Drop the images. Copy every line below character for character.

[Data items]
● ● ● ● ● ● ●

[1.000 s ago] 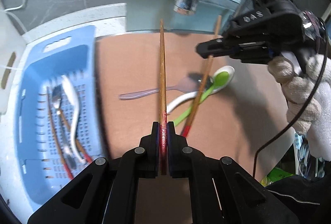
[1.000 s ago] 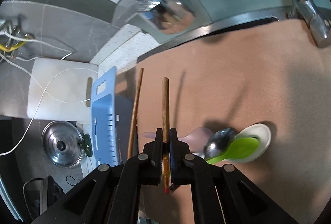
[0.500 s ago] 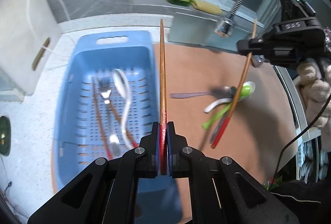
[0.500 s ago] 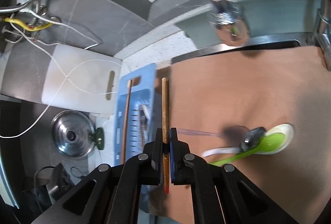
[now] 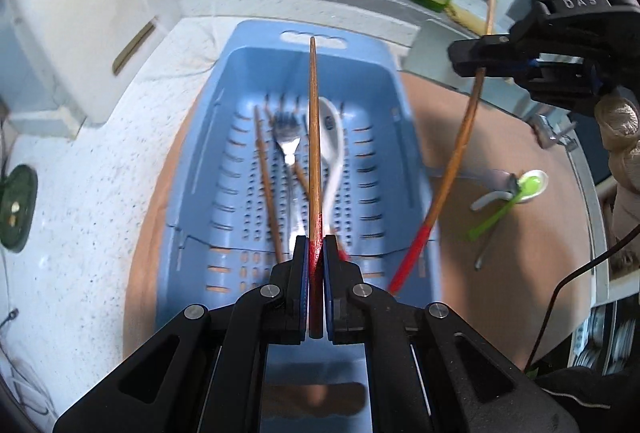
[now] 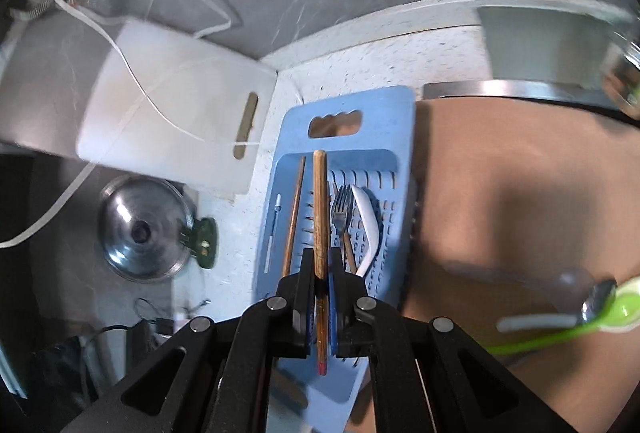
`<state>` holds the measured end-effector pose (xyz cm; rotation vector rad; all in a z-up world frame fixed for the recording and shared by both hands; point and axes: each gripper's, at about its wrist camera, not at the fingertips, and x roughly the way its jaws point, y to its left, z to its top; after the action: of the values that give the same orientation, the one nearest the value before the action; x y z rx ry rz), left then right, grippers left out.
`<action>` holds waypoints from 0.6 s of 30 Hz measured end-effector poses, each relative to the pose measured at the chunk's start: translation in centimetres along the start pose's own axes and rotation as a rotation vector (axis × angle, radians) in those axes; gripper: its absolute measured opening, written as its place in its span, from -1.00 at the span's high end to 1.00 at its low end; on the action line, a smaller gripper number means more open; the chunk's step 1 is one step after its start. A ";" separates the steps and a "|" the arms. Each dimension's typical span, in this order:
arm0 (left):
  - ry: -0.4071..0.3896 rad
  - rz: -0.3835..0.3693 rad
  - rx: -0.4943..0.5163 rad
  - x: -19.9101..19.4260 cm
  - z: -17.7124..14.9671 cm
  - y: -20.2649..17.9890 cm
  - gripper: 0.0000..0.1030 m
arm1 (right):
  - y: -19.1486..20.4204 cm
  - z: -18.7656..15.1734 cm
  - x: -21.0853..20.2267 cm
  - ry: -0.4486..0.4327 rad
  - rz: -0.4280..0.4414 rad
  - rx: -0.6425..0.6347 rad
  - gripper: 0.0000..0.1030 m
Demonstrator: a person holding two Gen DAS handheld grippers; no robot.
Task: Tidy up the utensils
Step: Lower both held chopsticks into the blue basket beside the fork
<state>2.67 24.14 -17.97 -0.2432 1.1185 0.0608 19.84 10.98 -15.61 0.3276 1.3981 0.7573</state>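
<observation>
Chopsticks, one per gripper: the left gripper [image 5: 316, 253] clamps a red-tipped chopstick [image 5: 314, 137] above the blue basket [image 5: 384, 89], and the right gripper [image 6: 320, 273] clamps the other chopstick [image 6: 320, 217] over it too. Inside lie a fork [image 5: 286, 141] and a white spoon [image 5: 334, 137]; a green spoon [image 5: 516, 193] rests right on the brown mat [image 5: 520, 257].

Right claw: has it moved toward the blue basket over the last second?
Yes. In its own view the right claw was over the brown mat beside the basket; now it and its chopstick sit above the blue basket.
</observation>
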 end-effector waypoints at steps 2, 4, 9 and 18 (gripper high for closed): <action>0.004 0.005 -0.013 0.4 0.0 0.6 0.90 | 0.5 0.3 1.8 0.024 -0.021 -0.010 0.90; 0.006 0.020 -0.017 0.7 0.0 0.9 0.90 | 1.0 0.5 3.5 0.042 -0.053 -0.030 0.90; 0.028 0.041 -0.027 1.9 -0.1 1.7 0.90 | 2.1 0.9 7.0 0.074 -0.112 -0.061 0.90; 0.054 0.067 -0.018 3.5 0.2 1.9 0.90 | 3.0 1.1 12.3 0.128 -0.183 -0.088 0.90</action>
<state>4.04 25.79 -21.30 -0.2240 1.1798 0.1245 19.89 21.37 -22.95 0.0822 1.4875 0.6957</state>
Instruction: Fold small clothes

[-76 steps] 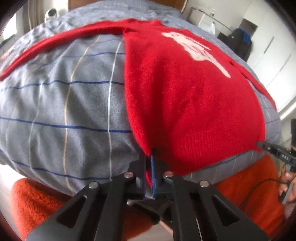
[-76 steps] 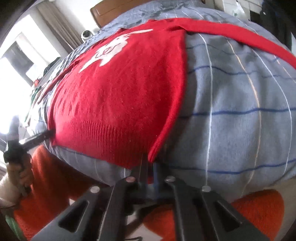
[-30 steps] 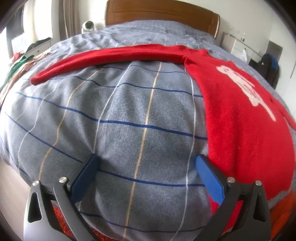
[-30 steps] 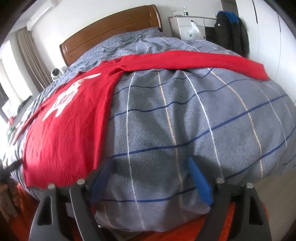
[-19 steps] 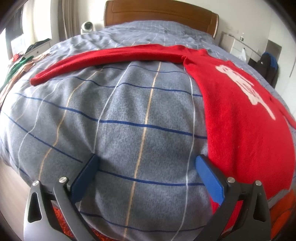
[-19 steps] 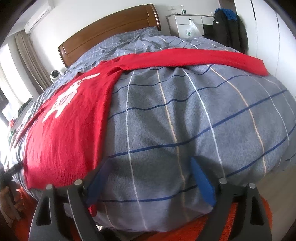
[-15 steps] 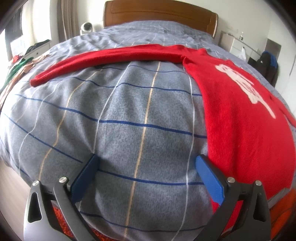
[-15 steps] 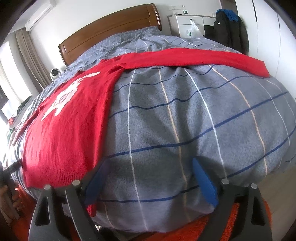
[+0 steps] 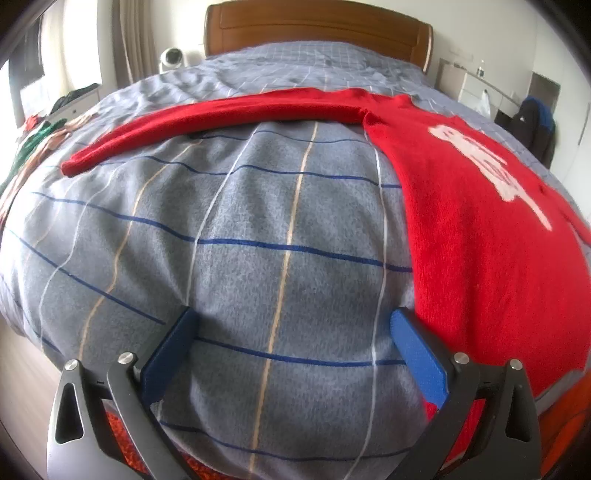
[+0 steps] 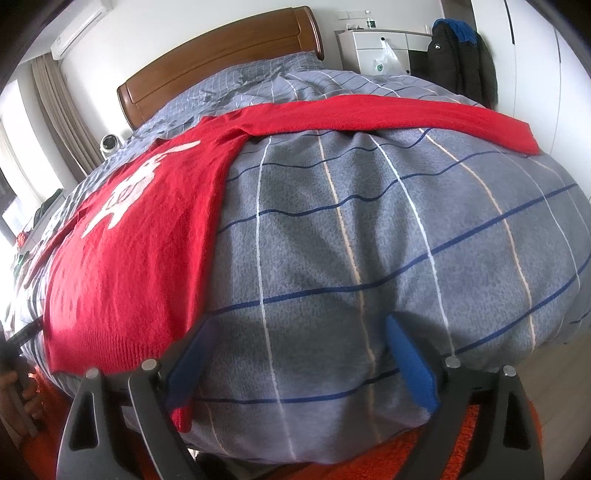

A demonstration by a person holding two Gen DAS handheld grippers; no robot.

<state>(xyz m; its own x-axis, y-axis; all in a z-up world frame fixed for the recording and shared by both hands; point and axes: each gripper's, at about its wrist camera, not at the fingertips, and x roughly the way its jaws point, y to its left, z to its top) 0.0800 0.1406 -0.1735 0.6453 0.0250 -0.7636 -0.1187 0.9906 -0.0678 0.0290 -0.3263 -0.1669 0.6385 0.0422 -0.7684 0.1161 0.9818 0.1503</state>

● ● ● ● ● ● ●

_Problem solution_
[1.000 s ago] 
[1.000 s ago] 
[0.500 s ago] 
[0.500 s ago] 
[now] 
[now] 
`<state>` holds the measured end-effector pose (xyz cm; rotation vector rad; all in a z-up world frame fixed for the recording and shared by both hands; point and axes: each gripper's, at about its wrist camera, not at the fingertips, and x roughly the way its jaws point, y to its left, z to its top; after the action: of the values that give the same orientation, the one nearest the value before the action; x y z rx ry rz), left then right, grippers left out.
`<action>` holds waypoints from 0.6 s of 30 Hz measured end-effector poses, each relative to the pose measured at the chunk's start: translation in centimetres along the start pose's own axes and rotation as a rotation vector (axis × angle, radians) in those axes; gripper: its absolute measured opening, written as its place in its span, from -1.00 at the span's high end to 1.00 at its low end; on the action line, a smaller gripper number means more open; the chunk's step 1 is one step after its start. A ";" separates the steps and a "|" the arms. Each dimension's typical span, in this order:
arm0 (left):
  - ry: -0.4071..0.3896 rad
  - rz: -0.3835..0.3693 rad
  - rx: -0.4943..0.5163 rad
  - x: -19.9101..19.4260 cm
  - z: -17.7124..14.9671 cm
  - y: -20.2649..17.9890 cm
  - gripper: 0.0000..0.1030 m
arm1 (right):
  - y: -19.1486..20.4204 cm
  - z: -18.7656..15.1734 cm
  - x: -21.0853..20.2267 cm
  - ry: -0.4486..0.4327 rad
  - rz: -0.4280..0.4414 rad
  - rx: -0.6425..0.6347 rad
  - gripper: 0.0000..0.1030 m
Demonstrator: a person holding two Gen DAS handheld grippers; no robot.
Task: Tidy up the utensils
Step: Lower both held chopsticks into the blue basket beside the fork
<state>2.67 24.14 -17.97 -0.2432 1.1185 0.0608 19.84 10.98 -15.61 0.3276 1.3981 0.7573</state>
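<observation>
Chopsticks, one per gripper: the left gripper [image 5: 316, 253] clamps a red-tipped chopstick [image 5: 314, 137] above the blue basket [image 5: 384, 89], and the right gripper [image 6: 320, 273] clamps the other chopstick [image 6: 320, 217] over it too. Inside lie a fork [image 5: 286, 141] and a white spoon [image 5: 334, 137]; a green spoon [image 5: 516, 193] rests right on the brown mat [image 5: 520, 257].

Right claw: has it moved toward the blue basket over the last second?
Yes. In its own view the right claw was over the brown mat beside the basket; now it and its chopstick sit above the blue basket.
</observation>
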 end-effector waypoints at steps 2, 4, 9 and 18 (gripper high for closed): <action>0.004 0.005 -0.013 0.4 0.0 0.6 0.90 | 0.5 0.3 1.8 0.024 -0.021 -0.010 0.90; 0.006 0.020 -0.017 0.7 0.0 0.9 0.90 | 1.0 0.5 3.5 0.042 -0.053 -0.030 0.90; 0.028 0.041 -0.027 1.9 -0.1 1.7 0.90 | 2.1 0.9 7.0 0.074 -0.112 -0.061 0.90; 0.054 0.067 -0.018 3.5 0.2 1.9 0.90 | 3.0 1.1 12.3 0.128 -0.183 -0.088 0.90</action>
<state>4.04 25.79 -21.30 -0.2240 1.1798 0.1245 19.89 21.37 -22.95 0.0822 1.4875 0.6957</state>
Instruction: Fold small clothes

[-76 steps] 
[-76 steps] 
[-30 steps] 
[-30 steps] 
[-19 steps] 
[-19 steps] 
[-15 steps] 
[-15 steps] 
[+0 steps] 
[+0 steps] 

A demonstration by a person holding two Gen DAS handheld grippers; no robot.

<state>(xyz m; its own x-axis, y-axis; all in a z-up world frame fixed for the recording and shared by both hands; point and axes: each gripper's, at about its wrist camera, not at the fingertips, and x roughly the way its jaws point, y to its left, z to its top) 0.0800 0.1406 -0.1735 0.6453 0.0250 -0.7636 -0.1187 0.9906 -0.0678 0.0290 -0.3263 -0.1669 0.6385 0.0422 -0.7684 0.1161 0.9818 0.1503</state>

The output is finished.